Filtration of sensory input occurs at the organ level?
While browsing, I came across these three articles independently of each other. Perhaps it’s the new issue of Japanese Journal of Taste and Smell Research?
Here’s an interesting bit from the MSNBC article:
Wysocki, a study co-author, said the research could point to a “chemical communication” subtext between the sexes that enables men and women to coordinate their reproductive efforts subliminally.
Compare that with the BBC article:
Jeannette Haviland, who also worked on the research, suggested that hormones in the body odour of the young might act as a signal of aggression. Hormonal changes in old age, she said, were likely to make the odour of the elderly, particularly women, signal approachability.
So it’s clear: During “that time of the month” women are feeling bad, so they pick a fight with their man or men in general to enhance his agressive smell, thereby cheering themselves up a little. I smell a conspiracy!
With further study it became clear that growth factors in saliva and nasal mucus influenced stem cell development in both taste and smell systems.
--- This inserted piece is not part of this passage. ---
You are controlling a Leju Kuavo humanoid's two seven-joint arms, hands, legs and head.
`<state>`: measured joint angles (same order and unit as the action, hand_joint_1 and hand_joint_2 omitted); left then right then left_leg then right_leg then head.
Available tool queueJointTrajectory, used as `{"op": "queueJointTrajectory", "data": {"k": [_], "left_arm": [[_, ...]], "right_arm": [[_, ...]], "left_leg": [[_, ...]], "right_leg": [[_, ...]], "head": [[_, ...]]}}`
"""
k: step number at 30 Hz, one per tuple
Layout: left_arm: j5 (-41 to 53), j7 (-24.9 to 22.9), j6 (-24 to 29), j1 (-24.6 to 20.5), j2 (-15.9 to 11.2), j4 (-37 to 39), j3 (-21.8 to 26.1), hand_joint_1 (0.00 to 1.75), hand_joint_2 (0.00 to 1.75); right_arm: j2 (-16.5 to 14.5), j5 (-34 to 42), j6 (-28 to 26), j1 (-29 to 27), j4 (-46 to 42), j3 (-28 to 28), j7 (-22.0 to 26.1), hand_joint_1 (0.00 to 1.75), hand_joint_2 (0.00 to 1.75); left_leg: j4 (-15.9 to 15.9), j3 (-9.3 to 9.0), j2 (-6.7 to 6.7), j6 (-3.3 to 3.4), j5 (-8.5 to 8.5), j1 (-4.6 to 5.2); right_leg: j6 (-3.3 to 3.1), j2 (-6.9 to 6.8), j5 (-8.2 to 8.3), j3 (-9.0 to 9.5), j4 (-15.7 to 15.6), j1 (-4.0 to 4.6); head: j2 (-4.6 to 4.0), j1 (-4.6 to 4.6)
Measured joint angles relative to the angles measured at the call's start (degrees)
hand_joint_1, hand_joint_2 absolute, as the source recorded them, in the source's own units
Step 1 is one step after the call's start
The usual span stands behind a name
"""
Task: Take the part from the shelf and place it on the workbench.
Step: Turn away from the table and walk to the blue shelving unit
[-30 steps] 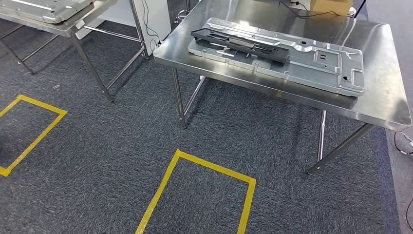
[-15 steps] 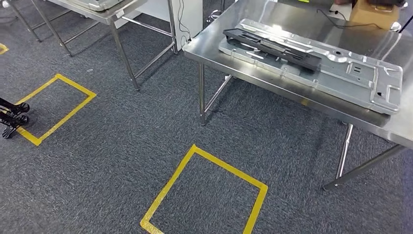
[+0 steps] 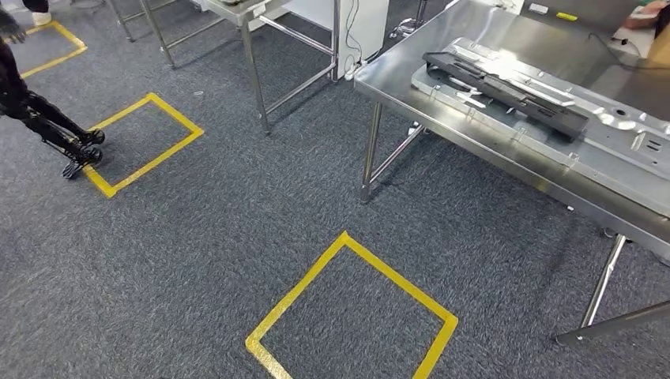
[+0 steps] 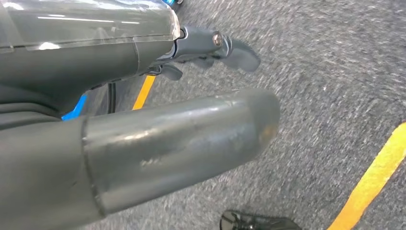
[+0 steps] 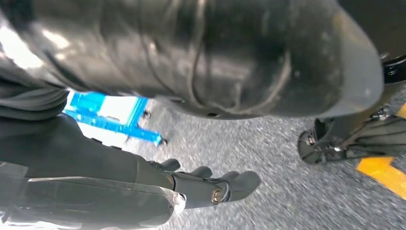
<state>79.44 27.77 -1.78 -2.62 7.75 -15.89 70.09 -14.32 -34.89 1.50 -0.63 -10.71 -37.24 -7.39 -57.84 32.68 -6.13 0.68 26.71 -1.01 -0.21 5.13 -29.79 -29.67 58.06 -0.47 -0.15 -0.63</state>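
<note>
The head view takes in the stainless workbench (image 3: 395, 79) at about two o'clock, with a long black part (image 3: 506, 91) lying flat on a silver stamped metal panel (image 3: 600, 142) that rests on the bench top. The part's long axis runs from ten o'clock to four o'clock, parallel to the panel beneath it.

The wrist views look down at the floor instead. In the left wrist view the left hand (image 4: 210, 50) hangs over the carpet with nothing in it, dark fingers (image 4: 239, 53) loosely extended beyond the thick grey thumb (image 4: 191, 139). In the right wrist view the right hand (image 5: 215, 187) is likewise empty, its fingers stretched out and slightly apart.

The floor is dark grey carpet (image 3: 197, 260) marked with yellow tape squares (image 3: 355, 308): one at six o'clock, another at ten o'clock. A second steel table (image 3: 253, 31) stands at eleven o'clock. A blue frame (image 5: 110, 120) shows in the right wrist view.
</note>
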Motion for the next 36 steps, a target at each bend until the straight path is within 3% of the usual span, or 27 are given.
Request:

Dr. Henkin discovered, isolated, and sequenced growth factors responsible for development and maintenance of stem cells in the taste and smell systems and, thereby responsible for taste and smell function since these stem cells were the progenitor cells for all taste bud and olfactory epithelial cell anatomy, respectively. He discovered that the parotid glands in the mouth and the nasal serous glands in the nose secrete these growth factors into saliva and nasal mucus, respectively. These growth factors act on stem cells in the taste and smell systems through paracrine effects similar in some ways that hormones secreted from various glands in the body into blood influence metabolism through endocrine effects.
So endocrine and paracrine signalling is important for smell and taste function and development. I don’t know if any of the cited research addresses whether the signalling affects smell and taste function in the differentiated epithelia, or if the functions are limited to development, acting only on the stem cells. I am reminded of some research that suggested a role for new cell synthesis in memory formation, and of the way your house smells different when you come back from a long vacation. I’ve realized that cat owners often don’t realize that their houses quite frankly stink, and perhaps they don’t, to them, because of changes in the olfactory epithelia. This is mostly ignorant speculation since I don’t know much about how smell works on the molecular level, but there has to be something for smell that allows us to weed out extraneous input to focus on the ones most important to us, and it doesn’t all have to be done in the brain. Aside, I speculate that it’s because smell nerves don’t go through the thalamus on the way to the brain that smell has such powerful ability to evoke memory. Check out what cognitive psychology has to say about processing of input information. I’ll sum this up with the following hypothesis: All senses are filtered of repetitive input at the organ level, as well as the brain level.